◆ **Work request**
Retype only what runs from the first line of the listing to the line holding "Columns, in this", both included. Do not retype the pictures.

◆ **Recorded data**

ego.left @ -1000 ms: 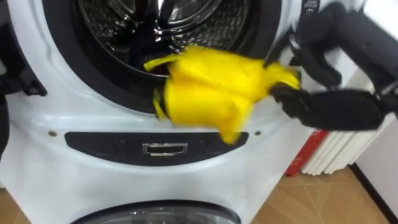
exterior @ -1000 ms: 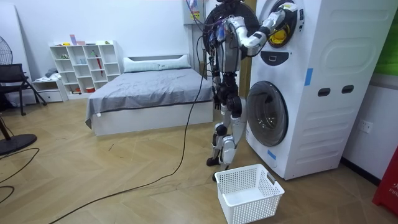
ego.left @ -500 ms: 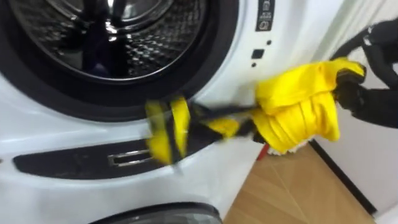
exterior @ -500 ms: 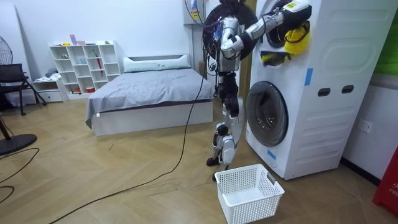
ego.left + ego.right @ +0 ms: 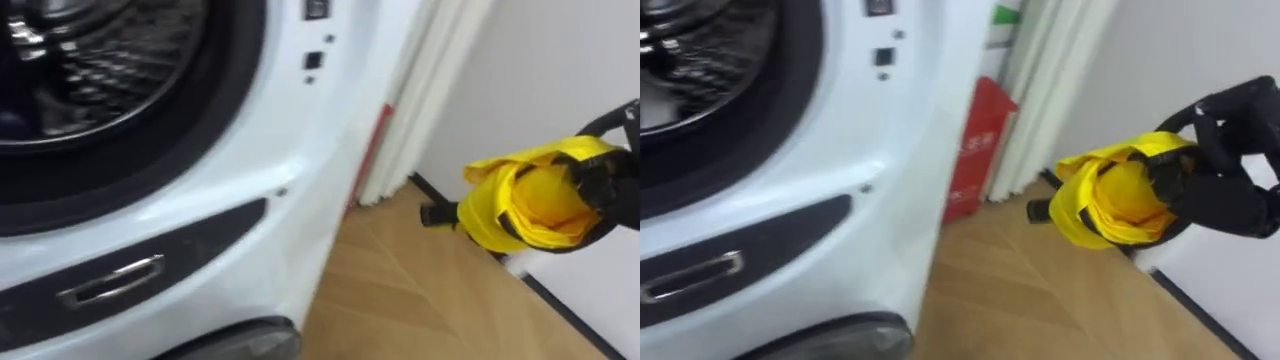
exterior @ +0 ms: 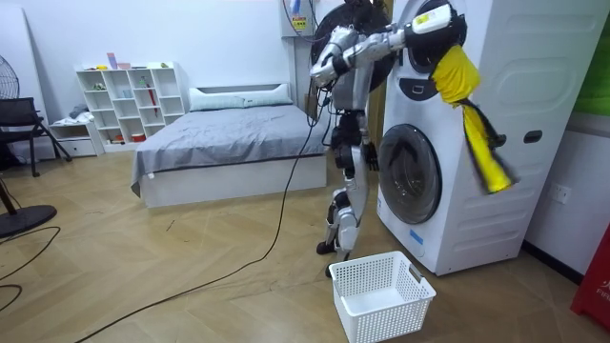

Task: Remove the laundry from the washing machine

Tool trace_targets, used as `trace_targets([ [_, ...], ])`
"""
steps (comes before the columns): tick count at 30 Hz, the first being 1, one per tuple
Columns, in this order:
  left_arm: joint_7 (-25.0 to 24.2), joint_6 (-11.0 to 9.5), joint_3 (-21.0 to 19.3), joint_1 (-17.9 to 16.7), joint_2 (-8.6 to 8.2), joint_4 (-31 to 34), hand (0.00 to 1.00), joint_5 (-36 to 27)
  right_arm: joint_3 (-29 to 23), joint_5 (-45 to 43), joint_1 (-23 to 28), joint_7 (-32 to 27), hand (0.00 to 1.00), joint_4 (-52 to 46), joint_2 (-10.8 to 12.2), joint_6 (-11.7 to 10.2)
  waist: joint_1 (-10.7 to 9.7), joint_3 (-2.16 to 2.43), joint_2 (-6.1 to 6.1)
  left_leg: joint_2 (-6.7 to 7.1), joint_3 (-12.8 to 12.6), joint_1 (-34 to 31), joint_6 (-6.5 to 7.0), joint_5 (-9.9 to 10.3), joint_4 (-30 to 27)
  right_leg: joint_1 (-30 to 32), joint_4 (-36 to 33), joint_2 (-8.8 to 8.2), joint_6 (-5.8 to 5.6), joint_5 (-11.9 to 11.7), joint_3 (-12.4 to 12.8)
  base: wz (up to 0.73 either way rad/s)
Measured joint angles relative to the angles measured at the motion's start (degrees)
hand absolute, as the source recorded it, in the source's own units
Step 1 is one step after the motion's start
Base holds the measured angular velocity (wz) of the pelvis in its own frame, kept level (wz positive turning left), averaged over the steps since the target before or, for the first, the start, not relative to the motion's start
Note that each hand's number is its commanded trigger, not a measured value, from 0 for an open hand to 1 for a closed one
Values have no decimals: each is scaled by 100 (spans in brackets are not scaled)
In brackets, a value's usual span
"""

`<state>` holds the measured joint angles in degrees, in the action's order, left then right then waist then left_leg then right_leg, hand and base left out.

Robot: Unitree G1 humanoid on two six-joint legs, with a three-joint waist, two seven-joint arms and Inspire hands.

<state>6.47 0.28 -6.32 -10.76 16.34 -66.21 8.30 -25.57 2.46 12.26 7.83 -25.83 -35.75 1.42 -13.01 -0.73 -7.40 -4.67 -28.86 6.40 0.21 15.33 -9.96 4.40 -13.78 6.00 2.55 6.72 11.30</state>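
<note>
Your right robot hand (image 5: 1218,192) sits at 3 o'clock in the eye views, dark fingers curled tight round a bunched yellow garment (image 5: 1108,200). The garment is out of the drum (image 5: 70,85) and well apart from it, held in the air over the wood floor (image 5: 400,295). A dark strip of it pokes out toward 9 o'clock. The drum opening is at 10 o'clock in the white washer (image 5: 295,120), and I can't tell whether more clothes are inside. A dark panel with a handle (image 5: 110,283) is at 7 o'clock, under the drum. A red item (image 5: 975,150) stands on the floor beside the washer, at 12 o'clock.

In the room view you stand at the washer front, with the right arm raised to the upper drum. The garment hangs long from the robot hand, down toward 5 o'clock across the washer's side. A white basket (image 6: 381,295) is on the floor by your feet, at 6 o'clock. A bed (image 6: 229,133) is at 9 o'clock.
</note>
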Motion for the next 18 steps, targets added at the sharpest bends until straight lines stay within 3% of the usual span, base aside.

◆ **Result of the task**
ego.left @ -1000 ms: 
exterior @ -1000 ms: 
ego.left @ -500 ms: 
exterior @ -500 ms: 
ego.left + ego.right @ +0 ms: 
exterior @ +0 ms: 

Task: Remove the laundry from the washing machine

Tool trace_targets, used as `trace_targets([ [_, ...], ])`
"""
steps (comes before the columns): tick count at 30 Hz, the first being 1, one per tuple
Columns, in this order:

The generated output is now complete.